### Collected data:
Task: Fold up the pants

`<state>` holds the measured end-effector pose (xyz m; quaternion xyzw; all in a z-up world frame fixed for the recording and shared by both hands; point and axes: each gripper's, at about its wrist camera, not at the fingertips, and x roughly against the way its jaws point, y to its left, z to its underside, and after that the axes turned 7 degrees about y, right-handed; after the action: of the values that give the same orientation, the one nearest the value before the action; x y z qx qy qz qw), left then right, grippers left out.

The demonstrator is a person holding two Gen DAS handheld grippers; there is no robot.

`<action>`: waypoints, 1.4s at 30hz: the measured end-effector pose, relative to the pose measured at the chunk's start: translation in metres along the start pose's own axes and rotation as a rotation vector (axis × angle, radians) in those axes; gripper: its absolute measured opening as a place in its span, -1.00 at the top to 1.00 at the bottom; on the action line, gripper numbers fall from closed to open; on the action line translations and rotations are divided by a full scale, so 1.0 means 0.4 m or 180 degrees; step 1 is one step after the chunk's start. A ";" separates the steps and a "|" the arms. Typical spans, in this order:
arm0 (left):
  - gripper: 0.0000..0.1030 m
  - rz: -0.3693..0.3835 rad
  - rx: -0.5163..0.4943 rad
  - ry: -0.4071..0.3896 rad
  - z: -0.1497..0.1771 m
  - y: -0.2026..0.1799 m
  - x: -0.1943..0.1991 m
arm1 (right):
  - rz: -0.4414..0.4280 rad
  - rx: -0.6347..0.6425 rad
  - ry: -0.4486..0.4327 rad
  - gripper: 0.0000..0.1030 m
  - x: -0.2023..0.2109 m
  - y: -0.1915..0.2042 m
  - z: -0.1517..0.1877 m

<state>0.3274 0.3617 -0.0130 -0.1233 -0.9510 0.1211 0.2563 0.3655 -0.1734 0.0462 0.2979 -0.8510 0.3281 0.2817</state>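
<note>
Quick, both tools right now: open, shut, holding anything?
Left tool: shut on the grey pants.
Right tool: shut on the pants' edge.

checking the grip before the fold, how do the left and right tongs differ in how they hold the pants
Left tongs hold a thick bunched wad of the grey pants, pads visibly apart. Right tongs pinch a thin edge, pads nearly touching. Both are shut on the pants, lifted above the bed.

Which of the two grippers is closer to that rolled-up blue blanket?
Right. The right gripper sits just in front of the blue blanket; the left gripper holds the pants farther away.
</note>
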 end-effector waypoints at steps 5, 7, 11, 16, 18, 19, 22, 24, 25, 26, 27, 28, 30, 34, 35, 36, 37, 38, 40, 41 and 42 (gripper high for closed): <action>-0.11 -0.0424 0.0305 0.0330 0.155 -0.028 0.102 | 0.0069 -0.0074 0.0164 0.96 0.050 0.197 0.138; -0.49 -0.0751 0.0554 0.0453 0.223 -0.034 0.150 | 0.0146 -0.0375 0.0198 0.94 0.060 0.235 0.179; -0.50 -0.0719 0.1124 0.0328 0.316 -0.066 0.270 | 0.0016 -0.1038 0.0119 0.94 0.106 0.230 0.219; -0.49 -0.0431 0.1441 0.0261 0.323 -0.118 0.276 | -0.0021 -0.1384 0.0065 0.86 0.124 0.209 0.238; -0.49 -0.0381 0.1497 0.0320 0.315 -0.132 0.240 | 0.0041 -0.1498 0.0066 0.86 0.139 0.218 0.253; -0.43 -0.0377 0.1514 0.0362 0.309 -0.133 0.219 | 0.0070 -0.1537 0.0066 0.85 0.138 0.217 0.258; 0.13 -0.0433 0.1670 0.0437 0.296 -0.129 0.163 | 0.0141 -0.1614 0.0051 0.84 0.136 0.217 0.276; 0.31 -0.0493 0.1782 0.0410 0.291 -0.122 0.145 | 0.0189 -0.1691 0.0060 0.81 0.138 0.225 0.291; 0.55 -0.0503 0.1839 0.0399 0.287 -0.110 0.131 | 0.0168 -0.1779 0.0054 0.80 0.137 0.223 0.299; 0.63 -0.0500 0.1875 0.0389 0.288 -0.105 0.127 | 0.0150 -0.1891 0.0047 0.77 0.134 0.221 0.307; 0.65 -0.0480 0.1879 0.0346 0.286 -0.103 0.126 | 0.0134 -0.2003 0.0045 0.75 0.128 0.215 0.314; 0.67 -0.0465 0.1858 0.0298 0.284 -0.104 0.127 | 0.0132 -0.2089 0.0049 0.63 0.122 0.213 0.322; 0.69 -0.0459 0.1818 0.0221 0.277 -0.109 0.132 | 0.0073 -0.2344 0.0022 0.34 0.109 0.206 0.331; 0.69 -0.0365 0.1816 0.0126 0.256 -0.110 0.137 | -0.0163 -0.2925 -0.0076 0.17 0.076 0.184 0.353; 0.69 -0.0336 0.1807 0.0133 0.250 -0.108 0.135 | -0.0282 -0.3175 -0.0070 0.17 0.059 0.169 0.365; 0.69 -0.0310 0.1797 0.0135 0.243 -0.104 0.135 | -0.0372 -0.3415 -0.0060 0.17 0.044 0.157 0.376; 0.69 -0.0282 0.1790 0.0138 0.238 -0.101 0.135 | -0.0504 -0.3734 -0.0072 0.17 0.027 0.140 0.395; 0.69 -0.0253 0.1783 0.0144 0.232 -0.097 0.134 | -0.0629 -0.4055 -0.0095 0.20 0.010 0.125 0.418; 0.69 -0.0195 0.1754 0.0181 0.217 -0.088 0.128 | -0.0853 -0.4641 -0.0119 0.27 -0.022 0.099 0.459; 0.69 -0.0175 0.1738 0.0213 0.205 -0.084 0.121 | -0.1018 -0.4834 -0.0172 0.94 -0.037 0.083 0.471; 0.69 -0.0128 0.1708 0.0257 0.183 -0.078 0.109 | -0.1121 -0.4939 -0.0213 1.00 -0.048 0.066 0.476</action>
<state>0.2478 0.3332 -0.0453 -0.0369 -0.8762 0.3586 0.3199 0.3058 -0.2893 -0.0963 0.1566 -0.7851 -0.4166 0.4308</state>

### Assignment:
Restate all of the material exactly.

### Result of the task:
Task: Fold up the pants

`<state>` holds the measured end-effector pose (xyz m; quaternion xyzw; all in a z-up world frame fixed for the recording and shared by both hands; point and axes: each gripper's, at about its wrist camera, not at the fingertips, and x roughly against the way its jaws point, y to its left, z to its underside, and after that the axes turned 7 degrees about y, right-handed; after the action: of the values that give the same orientation, the one nearest the value before the action; x y z qx qy qz qw), left then right, grippers left out.

The demonstrator is a person holding two Gen DAS handheld grippers; there is no robot.

`<action>`: waypoints, 1.4s at 30hz: the measured end-effector pose, relative to the pose measured at the chunk's start: translation in metres along the start pose's own axes and rotation as a rotation vector (axis × angle, radians) in those axes; gripper: its absolute measured opening as a place in its span, -1.00 at the top to 1.00 at the bottom; on the action line, gripper numbers fall from closed to open; on the action line translations and rotations are divided by a full scale, so 1.0 means 0.4 m or 180 degrees; step 1 is one step after the chunk's start. A ";" separates the steps and a "|" the arms. Typical spans, in this order:
arm0 (left):
  - gripper: 0.0000..0.1030 m
  - rz: -0.3693..0.3835 rad
  - rx: -0.5163..0.4943 rad
  - ry: -0.4071..0.3896 rad
  - z: -0.1497..0.1771 m
  - y: -0.2026..0.1799 m
  - x: -0.1943..0.1991 m
arm1 (right):
  - rz: -0.4414..0.4280 rad
  - rx: -0.6347..0.6425 rad
  - ry: -0.4486..0.4327 rad
  - gripper: 0.0000..0.1030 m
  - x: -0.2023..0.2109 m
  - y: -0.1915..0.2042 m
  - z: -0.1517..0.1877 m

<state>0.3274 0.3617 -0.0130 -0.1233 -0.9510 0.1211 0.2563 0.3655 -0.1734 0.0462 0.2979 -0.8510 0.3281 0.2817</state>
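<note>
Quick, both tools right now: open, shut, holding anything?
Left tool: shut on the grey pants.
Right tool: shut on the pants' edge.

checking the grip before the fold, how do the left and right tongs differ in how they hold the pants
Left tongs hold a thick bunched wad of the grey pants, pads visibly apart. Right tongs pinch a thin edge, pads nearly touching. Both are shut on the pants, lifted above the bed.

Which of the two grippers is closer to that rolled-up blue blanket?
Right. The right gripper sits just in front of the blue blanket; the left gripper holds the pants farther away.
</note>
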 end-effector waypoints at steps 5, 7, 11, 16, 18, 19, 22, 24, 25, 26, 27, 28, 30, 34, 35, 36, 37, 38, 40, 41 and 42 (gripper high for closed): <action>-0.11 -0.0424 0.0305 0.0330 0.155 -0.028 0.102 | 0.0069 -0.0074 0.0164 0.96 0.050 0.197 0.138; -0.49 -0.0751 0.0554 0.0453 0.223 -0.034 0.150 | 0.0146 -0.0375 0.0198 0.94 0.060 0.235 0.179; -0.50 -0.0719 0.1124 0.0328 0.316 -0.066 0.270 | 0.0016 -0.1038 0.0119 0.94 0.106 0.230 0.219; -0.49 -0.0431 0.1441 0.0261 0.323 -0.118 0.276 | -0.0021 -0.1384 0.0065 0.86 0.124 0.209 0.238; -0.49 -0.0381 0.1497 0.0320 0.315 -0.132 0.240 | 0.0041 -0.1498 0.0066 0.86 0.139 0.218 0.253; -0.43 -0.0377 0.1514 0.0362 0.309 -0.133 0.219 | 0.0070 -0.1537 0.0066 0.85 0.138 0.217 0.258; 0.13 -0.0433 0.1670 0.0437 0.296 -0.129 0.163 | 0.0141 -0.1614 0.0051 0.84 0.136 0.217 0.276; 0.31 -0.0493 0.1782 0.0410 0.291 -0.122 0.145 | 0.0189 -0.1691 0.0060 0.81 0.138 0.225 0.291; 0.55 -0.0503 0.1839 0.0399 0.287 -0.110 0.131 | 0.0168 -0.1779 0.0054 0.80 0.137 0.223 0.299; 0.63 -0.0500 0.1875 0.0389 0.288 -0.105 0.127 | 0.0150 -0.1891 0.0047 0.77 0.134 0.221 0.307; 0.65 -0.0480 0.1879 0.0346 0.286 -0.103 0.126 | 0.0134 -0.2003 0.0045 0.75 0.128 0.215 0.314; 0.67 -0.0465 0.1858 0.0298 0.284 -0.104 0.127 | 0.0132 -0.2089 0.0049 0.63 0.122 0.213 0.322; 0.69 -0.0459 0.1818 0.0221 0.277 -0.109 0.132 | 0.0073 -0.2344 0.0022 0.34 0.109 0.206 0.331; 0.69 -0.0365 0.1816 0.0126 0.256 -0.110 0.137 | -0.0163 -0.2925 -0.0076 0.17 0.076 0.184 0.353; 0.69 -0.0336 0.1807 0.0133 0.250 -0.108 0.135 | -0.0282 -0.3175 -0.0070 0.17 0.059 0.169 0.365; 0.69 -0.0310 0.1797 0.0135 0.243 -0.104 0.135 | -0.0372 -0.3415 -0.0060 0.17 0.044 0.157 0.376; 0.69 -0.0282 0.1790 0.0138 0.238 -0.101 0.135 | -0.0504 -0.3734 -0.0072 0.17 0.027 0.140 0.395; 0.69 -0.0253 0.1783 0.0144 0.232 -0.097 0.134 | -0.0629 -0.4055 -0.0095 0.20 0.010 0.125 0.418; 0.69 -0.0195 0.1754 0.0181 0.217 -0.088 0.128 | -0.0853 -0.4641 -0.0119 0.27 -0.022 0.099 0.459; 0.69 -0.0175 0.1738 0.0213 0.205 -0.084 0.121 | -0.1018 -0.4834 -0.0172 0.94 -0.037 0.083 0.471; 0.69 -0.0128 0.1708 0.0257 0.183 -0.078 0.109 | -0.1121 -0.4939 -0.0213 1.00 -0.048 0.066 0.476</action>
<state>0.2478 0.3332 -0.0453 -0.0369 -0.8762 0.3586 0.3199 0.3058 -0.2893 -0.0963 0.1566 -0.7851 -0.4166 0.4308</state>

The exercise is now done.